Der Neid der Füchse

Es neidete der helle Fuchs dem dunklen Fuchs, dessen böse schwarze Augen einen sehr wachen Geist bargen, seinen Erfolg auf der Jagd. Wenn sie einander begegneten, dann freundschaftlich und achtungsvoll, denn beide waren große Künstler der Höflichkeit, und so hielt sie die große Zahl der weniger intelligenten und weniger eleganten Waldbewohner für die besten Freunde. Eine solche Vorführung, von einem einfältigen Hasen mitangesehen, genügte schon, diese Legende in die Welt zu setzen. Doch in Wirklichkeit mieden sie einander. Grund dafür war der Neid, der nämlich nicht nur den Anblick des dunklen Fuchses dem hellen unerträglich machte. Vielmehr, es wuchs auch in der Seele des dunklen die schlingernde Giftpflanze empor, denn er neidete dem hellen, der ein makellos glattes, rotorange glänzendes, weiches Fell hatte, wie sich ihm die Herzen aller Füchsinnen kampf- und mühelos ergaben. Beide hatten sie keinen anderen Gedanken als an den leuchtenden Besitz des anderen.
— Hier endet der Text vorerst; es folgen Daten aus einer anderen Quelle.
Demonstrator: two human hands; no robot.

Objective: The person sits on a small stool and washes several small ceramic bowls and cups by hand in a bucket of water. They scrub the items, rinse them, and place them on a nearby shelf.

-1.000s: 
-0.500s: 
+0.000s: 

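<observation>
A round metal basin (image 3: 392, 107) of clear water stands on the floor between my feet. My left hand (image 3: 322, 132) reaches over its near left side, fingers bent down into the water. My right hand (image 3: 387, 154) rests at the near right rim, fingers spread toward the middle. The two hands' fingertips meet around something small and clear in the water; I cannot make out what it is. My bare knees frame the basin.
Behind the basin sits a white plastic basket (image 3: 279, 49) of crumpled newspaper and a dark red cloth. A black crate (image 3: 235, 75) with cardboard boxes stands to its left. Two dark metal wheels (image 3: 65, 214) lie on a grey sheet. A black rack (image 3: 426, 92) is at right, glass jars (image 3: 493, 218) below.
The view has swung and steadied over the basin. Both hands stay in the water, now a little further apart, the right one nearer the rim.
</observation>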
Wie die Erweckung in ein zweites Leben

Um sich selbst einen Beweis gegen die Kleinheit und Armut, in welche sie sich damit versetzt fühlten, zu geben, verfolgten sie ihre Spezialitäten noch energischer. Der dunkle jagte und mordete unermüdlich – wirklich ohne zu schlafen, wollte man glauben – Mäuse, Hasen, Dachse und alles, was ihm unter die Klauen kam, und der helle verfuhr nicht besser und milder mit den hingebungsvollen Herzen. All das führte zu nichts und wieder nichts. Beide hatten, um sich von dem Neid abzulenken und sich vor der Demütigung zu bewahren, das, was ihre größte Freude im Leben gewesen war, ausgehöhlt und zerstört. Der dunkle verlor von einem Tag auf den nächsten die Lust zu jagen. Er lag herum, ohne jede Sorge um Versteck und Schutz. Der Hunger kam, wurde stärker, doch er rührte sich nicht. Mit müden Schritten war der helle, etwas Beute im Maul, gerade auf dem Rückweg von einem Streifzug, als er ihn sah. Bei allem manierlichen Lächeln und allen freundlichen Worten, die der dunkle vorbrachte, konnte er doch – auf Grund seiner körperlichen Schwächung und inneren Gleichgültigkeit gegenüber seiner eigenen Würde – seine allgemeine Betrübnis und den brennenden Hunger nicht verbergen. Der helle, der hier die Niedergeschlagenheit seiner Seele gespiegelt fand, bot ihm an, seine Beute mit ihm zu teilen. Der dunkle stimmte zu, doch es war nicht mehr, als ein mageres Mäuschen.

„Das ist alles, was du gefangen hast?!”, rief der dunkle.

Darin war kein Hohn, sondern bloß die ehrliche Enttäuschung des Hungrigen. Trotzdem rief der helle: „Was willst du von mir?! Ich kann es eben nicht so gut wie du! Mach es doch selbst, immerhin tust du dir geradezu lächerlich leicht dabei!”

Der dunkle Fuchs war verwirrt. Hätte nicht der große Prinz über jedes seiner Worte hochmütig hinweggehen müssen? Da sprang er auf, bedankte sich anmutig für das angebotene Mäuschen, sagte aber, es sei in der Tat unsinnig, wenn er sich nicht selber um die Jagd kümmere. Habe man, unter Füchsen, je von etwas anderem gehört? Schon war er auf und davon. Zuerst wollte er ein kleines Tier fangen, gegen den Hunger, und dann mit erneuerter Kraft einem kecken Hasen auflauern, der ihn durch einfältige jugendliche Dreistigkeit bereits seit einer Weile ärgerte. Die Einsicht, dass der helle ihm seine Begabung und Kunst neidete, und wie einzigartig wertvoll sie doch waren, war über ihn gekommen wie die Erweckung in ein zweites Leben. Er wusste auch, dass der helle sich ganz in derselben Lage befand, wie er vorhin, dass ihn sein Verführertalent nicht mehr beglückte, und dass ihm nicht mehr fehlte, als die Außergewöhnlichkeit dieser Gabe zu begreifen, um wieder ganz frischen Lebensmut zu schöpfen. Diese Erkenntnis teilte er ihm allerdings nicht mit, denn teilweise wollte er seinen Neid nicht zugeben und teilweise war er einfach von boshafter Art.